Highlights of My Australian Journey 2022: A Travel Diary #13 Maleny, Montville and Mary Cairncross Scenic Reserve, Sunshine Coast Hinterland, Queensland

This is the thirteenth of my Highlights and today we visit an area of Queensland which is enchantingly beautiful. High in the Sunshine Coast hinterland, north of Brisbane, you’ll find the two small towns Maleny and Montville,  which have the reputation of attracting artists and other creative people.

Here in Montville we found an exquisite cuckoo clock shop which made me feel I was in the heart of the Bavarian overlands.  Montville and Maleny are both so pretty: picturesque mountain villages.
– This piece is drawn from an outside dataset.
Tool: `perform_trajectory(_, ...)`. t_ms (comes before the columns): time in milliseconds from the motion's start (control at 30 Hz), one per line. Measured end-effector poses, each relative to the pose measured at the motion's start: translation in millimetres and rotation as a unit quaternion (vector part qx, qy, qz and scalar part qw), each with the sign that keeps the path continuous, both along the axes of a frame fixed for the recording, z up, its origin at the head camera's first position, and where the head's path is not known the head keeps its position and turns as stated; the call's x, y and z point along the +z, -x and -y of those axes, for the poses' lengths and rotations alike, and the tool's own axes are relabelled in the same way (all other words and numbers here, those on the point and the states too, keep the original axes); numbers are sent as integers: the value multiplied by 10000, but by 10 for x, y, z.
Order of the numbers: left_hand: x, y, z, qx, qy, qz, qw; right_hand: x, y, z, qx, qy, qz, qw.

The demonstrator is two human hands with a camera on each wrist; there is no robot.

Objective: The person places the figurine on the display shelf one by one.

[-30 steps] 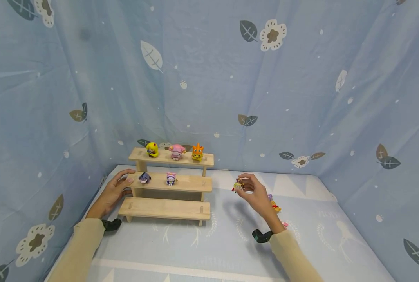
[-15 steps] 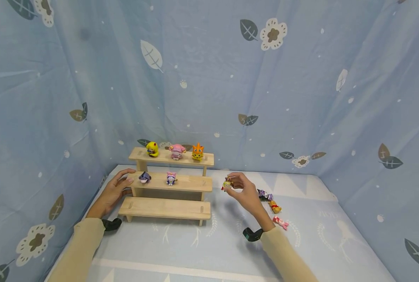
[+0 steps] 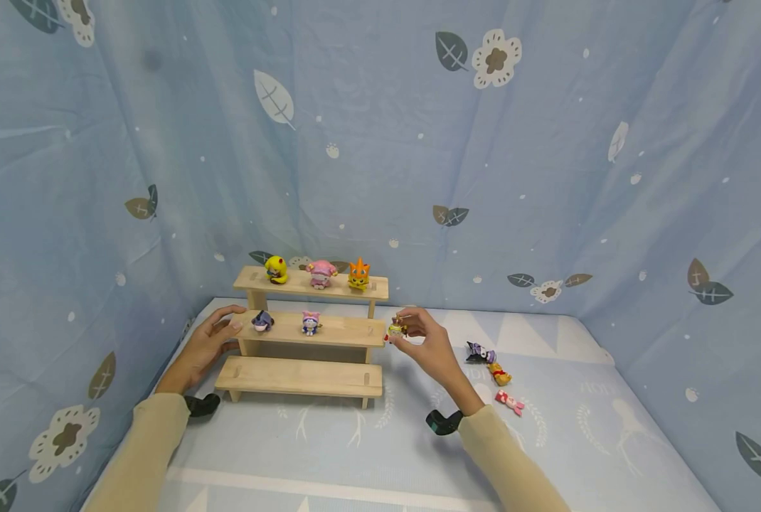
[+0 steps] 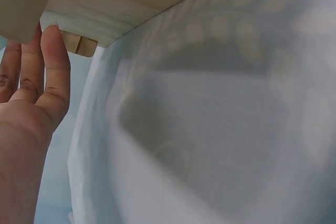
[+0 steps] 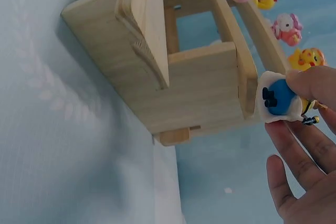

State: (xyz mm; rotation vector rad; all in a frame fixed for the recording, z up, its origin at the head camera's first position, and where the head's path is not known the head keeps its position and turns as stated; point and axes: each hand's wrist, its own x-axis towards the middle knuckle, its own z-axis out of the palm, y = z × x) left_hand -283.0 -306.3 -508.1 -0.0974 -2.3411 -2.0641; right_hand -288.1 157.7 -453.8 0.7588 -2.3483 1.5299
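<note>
A three-tier wooden display stand [image 3: 342,333] stands on the cloth-covered table. My left hand [image 3: 205,348] holds the left end of its middle shelf, thumb on top; the left wrist view shows fingers [image 4: 55,59] against the wood. Between thumb and fingers, my right hand [image 3: 430,350] pinches a small yellow toy figurine [image 3: 396,330] at the right end of that shelf. In the right wrist view the figurine's blue underside [image 5: 282,98] shows, with black feet and a white rim. A grey-purple donkey figurine [image 3: 262,321] and a pink-hooded figurine [image 3: 311,324] sit on the middle shelf.
Along the top shelf sit a yellow figurine [image 3: 277,271], a pink one [image 3: 321,274] and an orange one [image 3: 358,276]. Right of my right hand lie a black-and-purple figurine [image 3: 481,353], a bear figurine [image 3: 499,375] and a pink one [image 3: 510,403]. A patterned blue curtain [image 3: 393,142] surrounds the table.
My right hand has moved left with the yellow figurine, up to the middle shelf's right end. The loose figurines behind it came into view. My left hand stays at the stand.
</note>
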Motion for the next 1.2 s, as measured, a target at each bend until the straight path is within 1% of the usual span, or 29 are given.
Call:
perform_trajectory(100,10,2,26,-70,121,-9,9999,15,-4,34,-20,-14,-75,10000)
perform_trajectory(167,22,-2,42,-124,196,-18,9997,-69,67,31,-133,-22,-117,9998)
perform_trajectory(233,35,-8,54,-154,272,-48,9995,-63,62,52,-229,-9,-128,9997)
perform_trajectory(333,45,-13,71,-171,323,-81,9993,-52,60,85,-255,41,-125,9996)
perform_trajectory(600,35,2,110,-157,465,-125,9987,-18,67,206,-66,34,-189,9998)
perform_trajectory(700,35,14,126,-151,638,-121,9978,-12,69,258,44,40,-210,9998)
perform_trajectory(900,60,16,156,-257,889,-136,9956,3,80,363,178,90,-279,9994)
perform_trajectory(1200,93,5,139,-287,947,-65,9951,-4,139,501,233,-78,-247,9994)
We stopped at the Poets Cafe in Montville for coffee. White iron lace balustrades  terraces, sublime mountain views, a Chapel glimpsed through the trees: this cafe conjured up for me the ambiance of an elegant Konditorei and I couldn’t help imagining what it would be like to take a spiritual and creative retreat here… permanently!

The Poets Cafe and views, Montville, Sunshine Coast hinterland, Queensland.

Later we drove on to visit the Rainforest Discovery Centre at the Mary Cairncross Scenic Reserve located, as we learned, in Jinibara Country. From there can be viewed a glorious panorama of the Glasshouse Mountains, each one identified with aboriginal dreamtime legends about the eleven members of Tibrogargan’s family.

Views of the Glasshouse Mountains from the Lookout at the Rainforest Discovery Centre  Mary Cairncross Scenic Reserve, Sunshine Coast hinterland, Queensland.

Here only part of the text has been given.